Every line below that holds the word "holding" must be listed.
── Data for review ──
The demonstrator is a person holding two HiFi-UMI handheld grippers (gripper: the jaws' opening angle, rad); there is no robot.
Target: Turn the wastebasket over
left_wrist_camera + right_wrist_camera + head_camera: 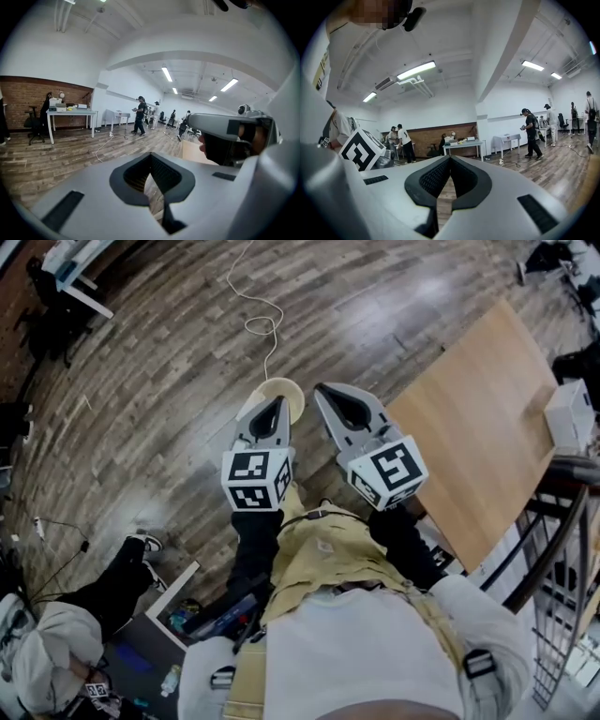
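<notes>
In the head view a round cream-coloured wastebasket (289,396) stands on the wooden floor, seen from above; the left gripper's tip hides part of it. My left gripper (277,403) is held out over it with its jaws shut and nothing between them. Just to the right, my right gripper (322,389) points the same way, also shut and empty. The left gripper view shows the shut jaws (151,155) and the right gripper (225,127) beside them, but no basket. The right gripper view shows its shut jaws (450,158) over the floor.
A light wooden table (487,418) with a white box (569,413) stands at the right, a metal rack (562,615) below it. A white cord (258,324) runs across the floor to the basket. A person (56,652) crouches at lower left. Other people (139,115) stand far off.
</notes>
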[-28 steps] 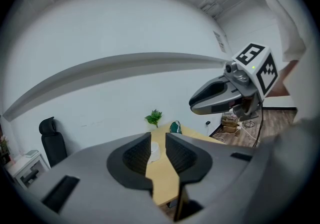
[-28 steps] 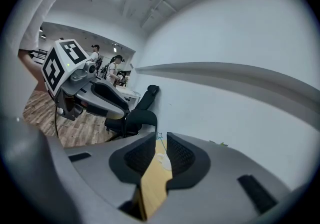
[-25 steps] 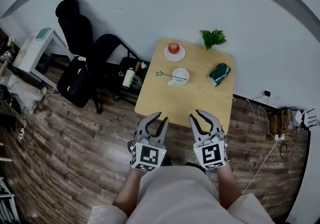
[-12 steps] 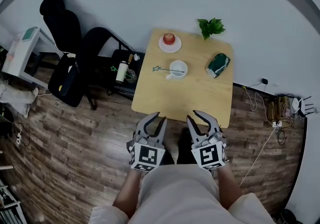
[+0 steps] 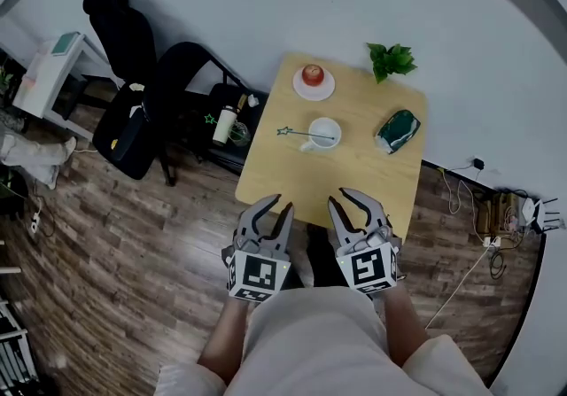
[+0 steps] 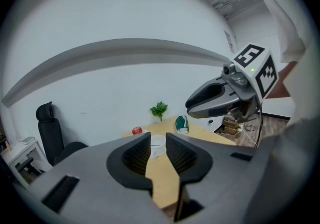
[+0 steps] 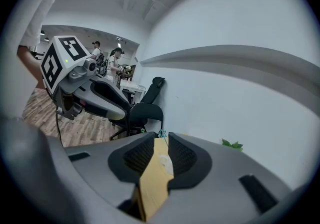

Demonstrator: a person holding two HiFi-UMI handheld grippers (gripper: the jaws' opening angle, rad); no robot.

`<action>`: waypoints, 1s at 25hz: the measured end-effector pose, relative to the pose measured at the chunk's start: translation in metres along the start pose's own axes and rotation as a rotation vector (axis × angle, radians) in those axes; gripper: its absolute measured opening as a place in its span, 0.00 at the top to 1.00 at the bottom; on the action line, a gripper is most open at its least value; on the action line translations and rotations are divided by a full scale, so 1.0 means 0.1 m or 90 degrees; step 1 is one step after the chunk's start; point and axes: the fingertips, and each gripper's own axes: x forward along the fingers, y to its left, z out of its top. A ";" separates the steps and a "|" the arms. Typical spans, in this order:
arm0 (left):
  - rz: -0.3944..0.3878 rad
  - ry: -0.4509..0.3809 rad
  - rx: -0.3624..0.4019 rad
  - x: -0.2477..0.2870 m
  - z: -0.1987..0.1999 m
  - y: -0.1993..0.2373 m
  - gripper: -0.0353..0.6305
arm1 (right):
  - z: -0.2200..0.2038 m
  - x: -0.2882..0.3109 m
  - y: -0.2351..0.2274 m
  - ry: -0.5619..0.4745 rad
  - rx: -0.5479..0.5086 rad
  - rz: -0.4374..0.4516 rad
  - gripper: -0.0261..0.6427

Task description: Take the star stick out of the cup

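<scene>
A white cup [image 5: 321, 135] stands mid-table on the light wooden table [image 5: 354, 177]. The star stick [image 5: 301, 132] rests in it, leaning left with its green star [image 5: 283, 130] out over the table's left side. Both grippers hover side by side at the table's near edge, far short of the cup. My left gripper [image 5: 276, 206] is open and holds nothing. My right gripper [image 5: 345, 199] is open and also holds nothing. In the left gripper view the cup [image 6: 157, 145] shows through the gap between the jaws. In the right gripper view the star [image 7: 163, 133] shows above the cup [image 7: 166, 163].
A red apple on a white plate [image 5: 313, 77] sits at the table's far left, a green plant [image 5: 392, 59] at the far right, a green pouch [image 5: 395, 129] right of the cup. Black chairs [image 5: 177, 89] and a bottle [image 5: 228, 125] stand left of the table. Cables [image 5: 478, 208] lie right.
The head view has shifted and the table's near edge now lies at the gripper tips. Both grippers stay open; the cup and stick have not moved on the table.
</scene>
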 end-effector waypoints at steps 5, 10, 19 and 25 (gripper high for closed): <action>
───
◆ **Response for this exercise**:
The demonstrator is a person holding two HiFi-UMI handheld grippers (gripper: the jaws' opening angle, rad); there is no robot.
Demonstrator: a person holding two HiFi-UMI handheld grippers (gripper: the jaws' opening angle, rad); no robot.

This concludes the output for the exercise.